The discussion paper sets out the context of the work to be undertaken by the group (which includes representatives from BHP Billiton, Australian Pipeline Trust, Xstrata, National Australia Bank and Qantas) before its final report to the Prime Minister in May.
Though fairly brief, it finally puts to rest any suggestion Australian industry will continue for much longer without significant carbon constraints.
It is unequivocal in its acceptance of the science of climate change and the need for Australia to take urgent action, including the implementation of market-based mechanisms (such as an emissions trading scheme) to address its consequences.
"Given the scale of the challenge faced there is no room for complacency. Market-based approaches will generally reduce emissions at a lower cost than other interventions," the report says.
While the paper is focused on the design of a "workable global emissions trading scheme", it does not rule out the prospect of a domestic scheme either prior to, or in the absence of, further international agreement.
Indeed, the limited scheme design elements so far set out by the group appear to be entirely consistent with the work by the National Emissions Trading Taskforce (NETT), established by state and territory governments to establish design propositions for a nation-wide, state-based emissions trading scheme.
The scheme proposed by the NETT has intentionally been designed so that it could be picked up by the Commonwealth, positioning Australia for emissions trading in the near future.
The issues paper also specifically canvasses the prospect of a global scheme evolving "from a set of national and regional schemes with different characteristics and rules linked by national decisions to accept a foreign permit or credit towards meeting a domestic emissions liability."
Under this type of global regime, Australia's own domestic trading scheme, designed to suit the needs and interests of Australian industry, could be unilaterally or bilaterally linked to other schemes to create a "bottom-up" global climate framework.
Increasing business certainty
In essence, however, the task group appears to have interpreted its terms of reference as a mandate to develop and refine Australia's negotiating position in relation to a post-2012 climate framework under the UN Framework Convention on Climate Change (UNFCCC).
It emphasises the importance of protecting Australian industry in any such framework.
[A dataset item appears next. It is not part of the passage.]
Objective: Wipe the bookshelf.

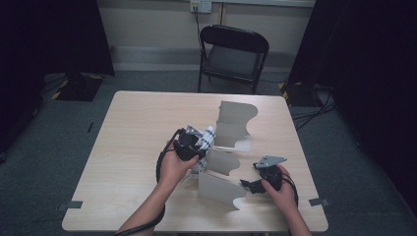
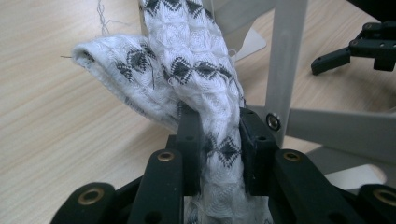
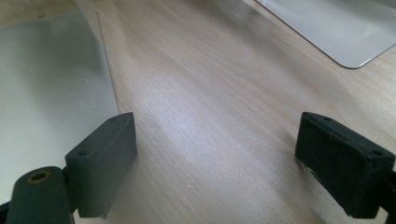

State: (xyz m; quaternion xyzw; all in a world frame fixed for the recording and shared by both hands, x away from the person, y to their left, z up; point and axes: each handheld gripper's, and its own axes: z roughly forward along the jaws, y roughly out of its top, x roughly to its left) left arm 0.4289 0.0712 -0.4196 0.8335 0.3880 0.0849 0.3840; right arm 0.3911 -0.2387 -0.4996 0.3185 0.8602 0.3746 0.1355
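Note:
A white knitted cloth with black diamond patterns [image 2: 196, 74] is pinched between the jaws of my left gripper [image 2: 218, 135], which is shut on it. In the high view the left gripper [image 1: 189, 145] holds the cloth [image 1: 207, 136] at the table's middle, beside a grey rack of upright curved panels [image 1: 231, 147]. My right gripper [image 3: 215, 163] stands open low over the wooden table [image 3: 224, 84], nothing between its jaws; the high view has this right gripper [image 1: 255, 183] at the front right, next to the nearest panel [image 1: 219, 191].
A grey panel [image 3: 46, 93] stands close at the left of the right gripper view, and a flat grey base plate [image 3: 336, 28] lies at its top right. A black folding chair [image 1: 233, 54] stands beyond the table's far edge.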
Such protection could be provided either through the careful design of any domestic scheme (the NETT, for example, has proposed compensation to trade-exposed, energy-intensive industries through free permit allocation), or through the adoption of binding emission reduction targets under the Kyoto Protocol (or a similar) by major developing countries, primarily China and India.
It will be interesting to see how effectively Australia can influence international climate policy development without participating in the current cornerstone of international climate policy, the Kyoto Protocol.
For Australian business, the issues paper provides a solid indicator that the task group (which is constituted largely of representatives from high-emitting industries such as the coal sector) supports serious consideration of a carbon price signal, including national emissions trading.
Certainty on the future "cost of carbon" at a national level is crucial for Australian industry and will influence long-term decisions. such as investment in new, low-emissions infrastructure.
The initial indications from the task group are that mainstream Australian industry would prefer to participate in building an international and domestic framework under which this much-needed certainty can be obtained, rather than simply commenting and criticizing from the sidelines.